I lost a large and highly prized customer, one with whom I’d worked for years, because I had stopped being hungry. Although shocked when he fired me and replaced me with another company who “seemed hungrier,” upon reflection I realized I had indeed become complacent.
It can happen to the best of us. Our company moves beyond survival mode and starts to succeed. We have a loyal customer following, we’re delivering reasonably consistent quality and we might even have a few extra bucks in the bank. We no longer hear the wolf tapping on our door, so we become comfortable, complacent or worse yet — arrogant about our success.
Rather than working to become even better, or building more capacity to serve more customers, we unintentionally reduce customer demand by becoming less hungry. We don’t show the same enthusiasm for keeping our customers’ business as we did when we were trying to gain it.

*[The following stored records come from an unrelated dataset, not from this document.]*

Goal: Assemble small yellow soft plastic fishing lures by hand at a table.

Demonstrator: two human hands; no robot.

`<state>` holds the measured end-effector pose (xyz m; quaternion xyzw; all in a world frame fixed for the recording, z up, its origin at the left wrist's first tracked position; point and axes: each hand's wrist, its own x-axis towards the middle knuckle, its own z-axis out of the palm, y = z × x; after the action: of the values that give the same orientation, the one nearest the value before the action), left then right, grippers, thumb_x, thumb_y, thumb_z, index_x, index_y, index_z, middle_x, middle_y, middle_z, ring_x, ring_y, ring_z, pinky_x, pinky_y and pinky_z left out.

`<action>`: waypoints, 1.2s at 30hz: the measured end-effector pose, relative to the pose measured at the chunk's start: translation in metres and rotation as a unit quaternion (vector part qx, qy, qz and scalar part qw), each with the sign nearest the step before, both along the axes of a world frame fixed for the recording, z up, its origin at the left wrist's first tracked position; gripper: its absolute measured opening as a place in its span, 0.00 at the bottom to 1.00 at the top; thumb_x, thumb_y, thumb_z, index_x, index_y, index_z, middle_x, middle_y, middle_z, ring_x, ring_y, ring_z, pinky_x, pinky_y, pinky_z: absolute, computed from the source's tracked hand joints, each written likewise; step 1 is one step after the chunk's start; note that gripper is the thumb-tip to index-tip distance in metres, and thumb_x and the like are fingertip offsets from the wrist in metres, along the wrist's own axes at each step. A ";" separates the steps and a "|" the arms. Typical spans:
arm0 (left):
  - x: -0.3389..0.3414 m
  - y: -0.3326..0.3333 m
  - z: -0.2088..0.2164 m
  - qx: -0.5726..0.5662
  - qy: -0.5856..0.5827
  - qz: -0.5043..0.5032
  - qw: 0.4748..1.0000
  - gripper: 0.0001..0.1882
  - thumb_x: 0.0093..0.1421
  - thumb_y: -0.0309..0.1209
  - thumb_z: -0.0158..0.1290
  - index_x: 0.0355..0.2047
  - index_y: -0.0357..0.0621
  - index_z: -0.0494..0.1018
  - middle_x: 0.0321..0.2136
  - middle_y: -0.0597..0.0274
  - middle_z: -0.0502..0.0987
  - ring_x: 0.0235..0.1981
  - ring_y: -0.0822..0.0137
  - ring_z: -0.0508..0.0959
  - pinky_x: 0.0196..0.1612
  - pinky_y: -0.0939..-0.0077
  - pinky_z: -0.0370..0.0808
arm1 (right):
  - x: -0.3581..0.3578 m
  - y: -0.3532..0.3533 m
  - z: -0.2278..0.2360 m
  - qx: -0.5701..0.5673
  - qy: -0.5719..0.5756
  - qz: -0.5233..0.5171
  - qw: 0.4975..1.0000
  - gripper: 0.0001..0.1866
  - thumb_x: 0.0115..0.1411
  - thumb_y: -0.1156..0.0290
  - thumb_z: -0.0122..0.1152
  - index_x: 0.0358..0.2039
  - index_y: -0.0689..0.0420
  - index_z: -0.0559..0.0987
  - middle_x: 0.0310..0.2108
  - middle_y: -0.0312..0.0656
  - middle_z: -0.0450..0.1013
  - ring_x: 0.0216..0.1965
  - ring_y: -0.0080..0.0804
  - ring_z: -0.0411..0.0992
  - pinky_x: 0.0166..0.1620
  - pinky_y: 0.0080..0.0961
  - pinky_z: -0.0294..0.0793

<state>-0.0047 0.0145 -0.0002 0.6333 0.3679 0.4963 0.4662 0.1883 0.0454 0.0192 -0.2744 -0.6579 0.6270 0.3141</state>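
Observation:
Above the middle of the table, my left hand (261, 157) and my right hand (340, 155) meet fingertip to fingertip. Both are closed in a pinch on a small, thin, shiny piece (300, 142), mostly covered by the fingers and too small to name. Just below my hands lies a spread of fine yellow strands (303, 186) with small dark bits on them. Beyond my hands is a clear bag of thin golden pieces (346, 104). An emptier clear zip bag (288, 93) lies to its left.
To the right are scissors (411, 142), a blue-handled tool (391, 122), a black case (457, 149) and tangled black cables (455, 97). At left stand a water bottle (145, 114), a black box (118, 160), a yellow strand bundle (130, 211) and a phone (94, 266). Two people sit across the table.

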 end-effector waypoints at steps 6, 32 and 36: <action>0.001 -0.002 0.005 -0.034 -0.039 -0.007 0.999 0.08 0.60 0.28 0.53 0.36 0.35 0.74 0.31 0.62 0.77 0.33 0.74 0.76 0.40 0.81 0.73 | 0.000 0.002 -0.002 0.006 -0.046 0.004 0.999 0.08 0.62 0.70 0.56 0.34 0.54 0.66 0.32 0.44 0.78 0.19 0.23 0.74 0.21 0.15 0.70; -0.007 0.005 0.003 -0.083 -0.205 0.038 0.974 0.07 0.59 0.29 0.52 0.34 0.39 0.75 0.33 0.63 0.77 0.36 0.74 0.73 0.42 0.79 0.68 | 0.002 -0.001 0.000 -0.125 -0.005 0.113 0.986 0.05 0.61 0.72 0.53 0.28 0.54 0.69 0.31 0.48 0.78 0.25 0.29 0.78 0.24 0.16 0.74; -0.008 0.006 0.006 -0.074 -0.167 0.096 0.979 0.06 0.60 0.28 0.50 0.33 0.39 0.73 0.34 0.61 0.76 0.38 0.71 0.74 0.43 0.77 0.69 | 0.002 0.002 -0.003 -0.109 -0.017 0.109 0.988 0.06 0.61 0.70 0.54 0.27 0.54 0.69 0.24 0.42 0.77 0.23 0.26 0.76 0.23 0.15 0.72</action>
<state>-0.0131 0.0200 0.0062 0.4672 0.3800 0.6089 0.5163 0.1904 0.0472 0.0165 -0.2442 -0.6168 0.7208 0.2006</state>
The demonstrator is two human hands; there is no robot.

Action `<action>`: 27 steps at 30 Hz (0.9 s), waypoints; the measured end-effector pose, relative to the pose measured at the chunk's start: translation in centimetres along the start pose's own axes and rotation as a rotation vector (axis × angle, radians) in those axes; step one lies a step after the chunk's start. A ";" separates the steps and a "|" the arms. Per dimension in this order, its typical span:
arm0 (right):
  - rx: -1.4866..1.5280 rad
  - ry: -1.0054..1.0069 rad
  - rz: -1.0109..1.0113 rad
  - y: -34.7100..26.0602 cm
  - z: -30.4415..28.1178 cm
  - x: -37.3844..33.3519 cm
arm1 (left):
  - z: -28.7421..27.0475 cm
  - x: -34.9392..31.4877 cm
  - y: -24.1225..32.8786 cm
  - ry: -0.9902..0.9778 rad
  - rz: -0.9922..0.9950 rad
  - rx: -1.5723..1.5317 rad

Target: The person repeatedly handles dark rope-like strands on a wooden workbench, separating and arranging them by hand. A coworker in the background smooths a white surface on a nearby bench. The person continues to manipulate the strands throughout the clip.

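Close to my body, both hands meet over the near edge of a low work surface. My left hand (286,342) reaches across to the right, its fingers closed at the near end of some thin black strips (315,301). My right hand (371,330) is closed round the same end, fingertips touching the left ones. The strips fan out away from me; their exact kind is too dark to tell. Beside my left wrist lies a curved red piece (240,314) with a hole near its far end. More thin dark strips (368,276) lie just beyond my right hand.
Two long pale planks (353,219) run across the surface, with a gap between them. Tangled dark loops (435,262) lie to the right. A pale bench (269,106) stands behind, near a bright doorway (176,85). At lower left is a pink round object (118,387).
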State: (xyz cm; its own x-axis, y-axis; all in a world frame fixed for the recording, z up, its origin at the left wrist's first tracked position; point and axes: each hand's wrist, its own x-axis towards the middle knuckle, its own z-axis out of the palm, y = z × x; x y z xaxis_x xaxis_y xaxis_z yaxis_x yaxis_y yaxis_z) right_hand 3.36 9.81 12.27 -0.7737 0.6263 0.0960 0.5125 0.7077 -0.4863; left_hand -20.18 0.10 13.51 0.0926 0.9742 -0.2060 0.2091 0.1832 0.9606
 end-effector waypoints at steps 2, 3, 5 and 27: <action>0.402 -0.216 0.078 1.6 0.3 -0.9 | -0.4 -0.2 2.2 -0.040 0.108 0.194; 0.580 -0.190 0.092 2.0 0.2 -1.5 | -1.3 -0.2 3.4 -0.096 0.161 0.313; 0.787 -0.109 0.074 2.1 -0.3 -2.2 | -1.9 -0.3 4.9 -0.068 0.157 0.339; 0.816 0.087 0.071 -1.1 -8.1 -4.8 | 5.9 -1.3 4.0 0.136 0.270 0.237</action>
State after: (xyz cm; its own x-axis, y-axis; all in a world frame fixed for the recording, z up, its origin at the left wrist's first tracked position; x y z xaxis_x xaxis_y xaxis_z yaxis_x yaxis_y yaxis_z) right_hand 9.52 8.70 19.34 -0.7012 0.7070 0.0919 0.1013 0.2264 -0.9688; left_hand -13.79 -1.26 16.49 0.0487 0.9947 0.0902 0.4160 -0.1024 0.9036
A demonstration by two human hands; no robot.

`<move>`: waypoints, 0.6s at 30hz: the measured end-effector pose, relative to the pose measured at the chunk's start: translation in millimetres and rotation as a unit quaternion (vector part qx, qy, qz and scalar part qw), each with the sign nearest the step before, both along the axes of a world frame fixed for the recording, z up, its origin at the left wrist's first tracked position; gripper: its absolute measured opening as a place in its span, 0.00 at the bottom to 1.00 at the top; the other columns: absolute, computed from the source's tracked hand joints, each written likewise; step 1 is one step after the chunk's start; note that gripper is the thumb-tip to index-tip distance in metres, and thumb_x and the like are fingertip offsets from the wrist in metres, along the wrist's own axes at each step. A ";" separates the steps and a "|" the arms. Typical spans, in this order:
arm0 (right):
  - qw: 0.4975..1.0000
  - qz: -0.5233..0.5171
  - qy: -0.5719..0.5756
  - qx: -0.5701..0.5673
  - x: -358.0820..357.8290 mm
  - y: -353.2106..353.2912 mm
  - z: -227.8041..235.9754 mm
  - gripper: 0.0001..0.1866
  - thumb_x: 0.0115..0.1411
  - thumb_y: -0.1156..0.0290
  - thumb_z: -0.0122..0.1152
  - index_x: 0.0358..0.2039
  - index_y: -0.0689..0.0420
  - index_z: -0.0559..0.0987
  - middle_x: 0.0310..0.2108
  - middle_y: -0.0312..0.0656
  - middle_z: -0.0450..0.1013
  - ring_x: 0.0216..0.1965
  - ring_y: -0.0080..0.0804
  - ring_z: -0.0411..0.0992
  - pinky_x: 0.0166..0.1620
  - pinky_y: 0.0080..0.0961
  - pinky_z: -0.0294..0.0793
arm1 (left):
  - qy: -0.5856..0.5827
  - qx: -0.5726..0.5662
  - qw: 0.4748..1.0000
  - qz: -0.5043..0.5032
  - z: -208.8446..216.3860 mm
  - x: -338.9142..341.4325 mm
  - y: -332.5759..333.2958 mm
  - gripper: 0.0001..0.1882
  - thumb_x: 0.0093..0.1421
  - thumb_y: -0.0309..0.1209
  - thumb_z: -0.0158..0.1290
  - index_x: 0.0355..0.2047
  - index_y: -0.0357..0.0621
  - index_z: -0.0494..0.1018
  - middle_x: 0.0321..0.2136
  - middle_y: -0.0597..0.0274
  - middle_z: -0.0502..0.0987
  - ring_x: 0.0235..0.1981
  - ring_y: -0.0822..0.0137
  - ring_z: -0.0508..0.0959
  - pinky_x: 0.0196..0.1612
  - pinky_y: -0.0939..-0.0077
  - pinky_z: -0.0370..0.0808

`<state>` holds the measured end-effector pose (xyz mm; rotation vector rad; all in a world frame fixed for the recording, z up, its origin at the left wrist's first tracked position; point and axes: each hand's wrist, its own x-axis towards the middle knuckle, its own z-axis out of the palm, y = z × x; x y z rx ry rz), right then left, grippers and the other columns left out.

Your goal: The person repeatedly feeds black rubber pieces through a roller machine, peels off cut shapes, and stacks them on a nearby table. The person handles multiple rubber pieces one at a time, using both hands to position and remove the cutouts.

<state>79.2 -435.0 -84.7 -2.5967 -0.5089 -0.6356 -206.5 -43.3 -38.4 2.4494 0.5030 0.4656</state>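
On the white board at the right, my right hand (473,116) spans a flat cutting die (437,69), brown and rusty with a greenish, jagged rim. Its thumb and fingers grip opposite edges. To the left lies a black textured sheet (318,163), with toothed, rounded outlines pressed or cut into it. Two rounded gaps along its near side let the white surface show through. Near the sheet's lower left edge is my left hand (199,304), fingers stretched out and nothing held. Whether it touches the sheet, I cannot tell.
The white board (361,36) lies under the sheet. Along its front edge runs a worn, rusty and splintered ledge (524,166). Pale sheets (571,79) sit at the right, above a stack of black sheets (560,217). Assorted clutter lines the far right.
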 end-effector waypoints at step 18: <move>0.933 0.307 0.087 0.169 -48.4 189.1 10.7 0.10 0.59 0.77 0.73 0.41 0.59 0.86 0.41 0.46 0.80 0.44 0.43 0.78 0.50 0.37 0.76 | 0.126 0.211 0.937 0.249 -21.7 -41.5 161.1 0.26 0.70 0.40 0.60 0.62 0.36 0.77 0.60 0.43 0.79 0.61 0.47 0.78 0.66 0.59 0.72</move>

Most businesses are started by people who can’t afford to fail. As a result, we work endless hours, pinch countless pennies and perform whatever distasteful task needs doing in order to succeed. In other words, we’re hungry.
And the hungrier we stay, the more uncomfortable we will be with being comfortable.
… and stay foolish
As business owners, we work hard to hang on to the success we’ve worked our entire careers to achieve.
But sometimes hanging on too tightly causes us to lose our grip on the very things that, if we loosened up a bit, we might actually be able to hold onto a little longer… and maybe enjoy a little more.
When Steve Jobs and the Whole Earth Catalog advised us to “stay foolish,” they weren’t suggesting we become reckless. They were suggesting we keep alive the inquisitive child that resides within each of us.
Unfortunately, as we get older and start wearing our grownup clothes, the voice of the child within often grows weak.
IBM, one of the biggest and most successful businesses in the history of enterprise, nearly went out of business after years of astonishing success and market dominance. According to Harvard Business School professor and author Richard Tedlow, in 1984 IBM had “the most profitable year for any company in any industry in any country anywhere in the whole world.”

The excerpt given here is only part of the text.